WHAT TO DO: All of the lines below need to be copied exactly, apart from the pictures.

PROVIDED MATERIAL:
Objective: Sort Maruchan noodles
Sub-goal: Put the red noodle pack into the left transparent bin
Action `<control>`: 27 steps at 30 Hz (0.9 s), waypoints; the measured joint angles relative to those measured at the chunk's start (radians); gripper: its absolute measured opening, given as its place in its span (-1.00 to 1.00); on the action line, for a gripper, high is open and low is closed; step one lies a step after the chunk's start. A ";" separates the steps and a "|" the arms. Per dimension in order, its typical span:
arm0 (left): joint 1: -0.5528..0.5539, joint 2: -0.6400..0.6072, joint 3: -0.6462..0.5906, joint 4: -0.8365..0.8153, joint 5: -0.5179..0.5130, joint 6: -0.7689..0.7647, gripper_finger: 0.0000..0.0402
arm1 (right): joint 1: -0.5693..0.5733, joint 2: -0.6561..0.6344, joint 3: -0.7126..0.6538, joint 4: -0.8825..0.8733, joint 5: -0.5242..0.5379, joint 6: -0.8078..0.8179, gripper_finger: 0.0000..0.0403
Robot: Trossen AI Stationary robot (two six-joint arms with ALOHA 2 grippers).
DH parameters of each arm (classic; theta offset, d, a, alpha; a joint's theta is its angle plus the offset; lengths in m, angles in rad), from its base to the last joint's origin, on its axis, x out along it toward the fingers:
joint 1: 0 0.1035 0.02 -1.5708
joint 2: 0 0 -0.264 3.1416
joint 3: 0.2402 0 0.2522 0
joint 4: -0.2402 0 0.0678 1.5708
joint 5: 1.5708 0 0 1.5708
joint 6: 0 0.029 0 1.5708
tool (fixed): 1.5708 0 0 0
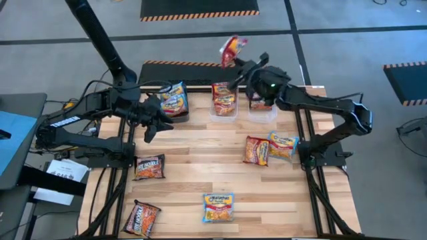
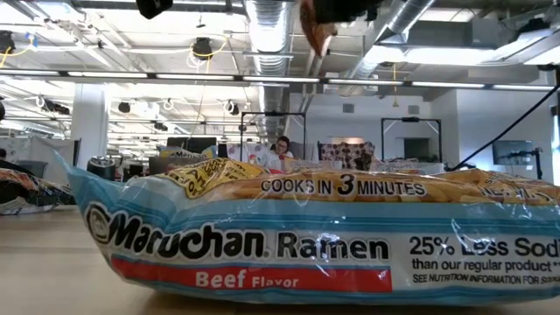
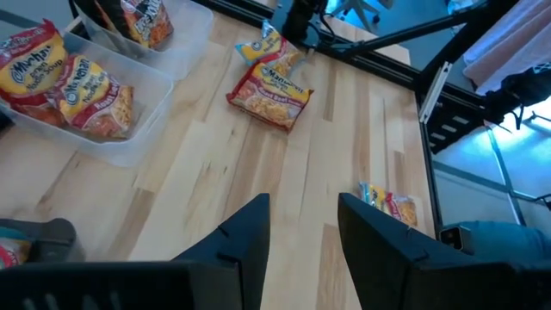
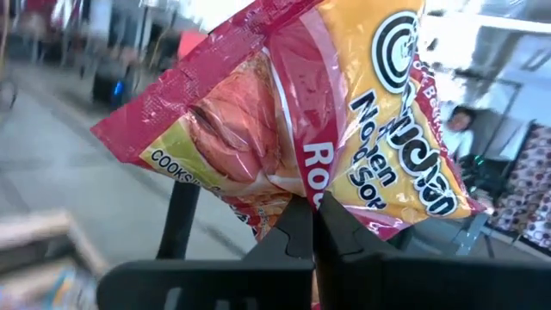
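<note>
My right gripper [image 1: 239,69] is raised above the table's far edge, behind the bins, and is shut on a red/orange Maruchan packet [image 1: 232,48]. My left gripper [image 1: 151,122] hovers open over the left of the table beside the black bin [image 1: 175,101], which holds light blue/yellow packets. A clear bin [image 1: 223,101] holds red/orange packets. Flat on the table lie a red/orange packet [image 1: 256,150], a blue/yellow one [image 1: 283,145], two black/red ones [image 1: 149,167] [image 1: 141,217], and a blue/yellow one [image 1: 218,207] that fills the low view [image 2: 289,236]. My right gripper pinches the red/orange packet between its two fingers at one edge [image 4: 303,191], near the crimped seam. The packet is lifted clear of the table and bins. It juts out past the fingertips [image 4: 293,228] and is crumpled at the hold.
A second clear bin [image 1: 263,110] stands right of the first. Bare wood lies mid-table between the bins and the near packets. The left wrist view shows both clear bins [image 3: 129,138] and the packet pair [image 3: 269,90]. A person sits in the room behind [image 2: 283,149].
</note>
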 joint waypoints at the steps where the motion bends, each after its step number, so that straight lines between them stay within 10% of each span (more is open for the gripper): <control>1: 0.000 0.000 0.000 0.000 0.000 0.000 -0.39 | 0.002 0.013 -0.001 -0.015 0.000 -0.003 -0.97; 27: 0.000 0.000 0.000 -0.066 -0.067 -0.002 -0.39 | 0.029 0.377 -0.001 -0.509 0.101 0.020 -0.97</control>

FINAL ANSWER:
Objective: Sort Maruchan noodles
Sub-goal: Put the red noodle pack into the left transparent bin
Action `<control>`: 27 steps at 30 Hz (0.9 s), waypoints; the measured joint angles relative to those measured at the chunk's start (radians); gripper: its absolute measured opening, given as its place in its span (-1.00 to 1.00); on the action line, for a gripper, high is open and low is closed; step one lies a step after the chunk's start. A ";" separates the steps and a "|" the arms. Per dimension in order, its typical span:
arm0 (left): joint 1: -0.5528..0.5539, joint 2: -0.6400..0.6072, joint 3: -0.6462..0.5906, joint 4: -0.8365..0.8153, joint 5: -0.5179..0.5130, joint 6: -0.7689..0.7647, gripper_finger: 0.0000..0.0402
arm1 (right): joint 1: -0.5693..0.5733, joint 2: -0.6561..0.6344, joint 3: -0.7126..0.6538, joint 4: -0.8825..0.8733, joint 5: -0.5242..0.5379, joint 6: -0.8078..0.8179, gripper_finger: 0.0000..0.0403
Robot: Trossen AI Stationary robot (two six-joint arms with ALOHA 2 grippers).
DH parameters of each arm (classic; theta offset, d, a, alpha; a joint's theta is its angle plus the offset; lengths in m, angles in rad), from its base to the last joint's origin, on its axis, x out along it toward the fingers:
joint 1: 0 0.1035 0.02 -1.5708
joint 2: 0 0 -0.264 3.1416
joint 3: 0.2402 0 0.2522 0
joint 4: -0.2402 0 0.0678 1.5708
joint 5: 1.5708 0 0 1.5708
joint 6: 0 0.029 0 1.5708
tool (fixed): 1.5708 0 0 0
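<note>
My right gripper [image 1: 239,69] is raised above the table's far edge, behind the bins, and is shut on a red/orange Maruchan packet [image 1: 232,48]. My left gripper [image 1: 151,122] hovers open over the left of the table beside the black bin [image 1: 175,101], which holds light blue/yellow packets. A clear bin [image 1: 223,101] holds red/orange packets. Flat on the table lie a red/orange packet [image 1: 256,150], a blue/yellow one [image 1: 283,145], two black/red ones [image 1: 149,167] [image 1: 141,217], and a blue/yellow one [image 1: 218,207] that fills the low view [image 2: 289,236]. My right gripper pinches the red/orange packet between its two fingers at one edge [image 4: 303,191], near the crimped seam. The packet is lifted clear of the table and bins. It juts out past the fingertips [image 4: 293,228] and is crumpled at the hold.
A second clear bin [image 1: 263,110] stands right of the first. Bare wood lies mid-table between the bins and the near packets. The left wrist view shows both clear bins [image 3: 129,138] and the packet pair [image 3: 269,90]. A person sits in the room behind [image 2: 283,149].
</note>
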 joint waypoints at the steps where the motion bends, each after its step number, so that straight lines between them stay within 10% of each span (more is open for the gripper): <control>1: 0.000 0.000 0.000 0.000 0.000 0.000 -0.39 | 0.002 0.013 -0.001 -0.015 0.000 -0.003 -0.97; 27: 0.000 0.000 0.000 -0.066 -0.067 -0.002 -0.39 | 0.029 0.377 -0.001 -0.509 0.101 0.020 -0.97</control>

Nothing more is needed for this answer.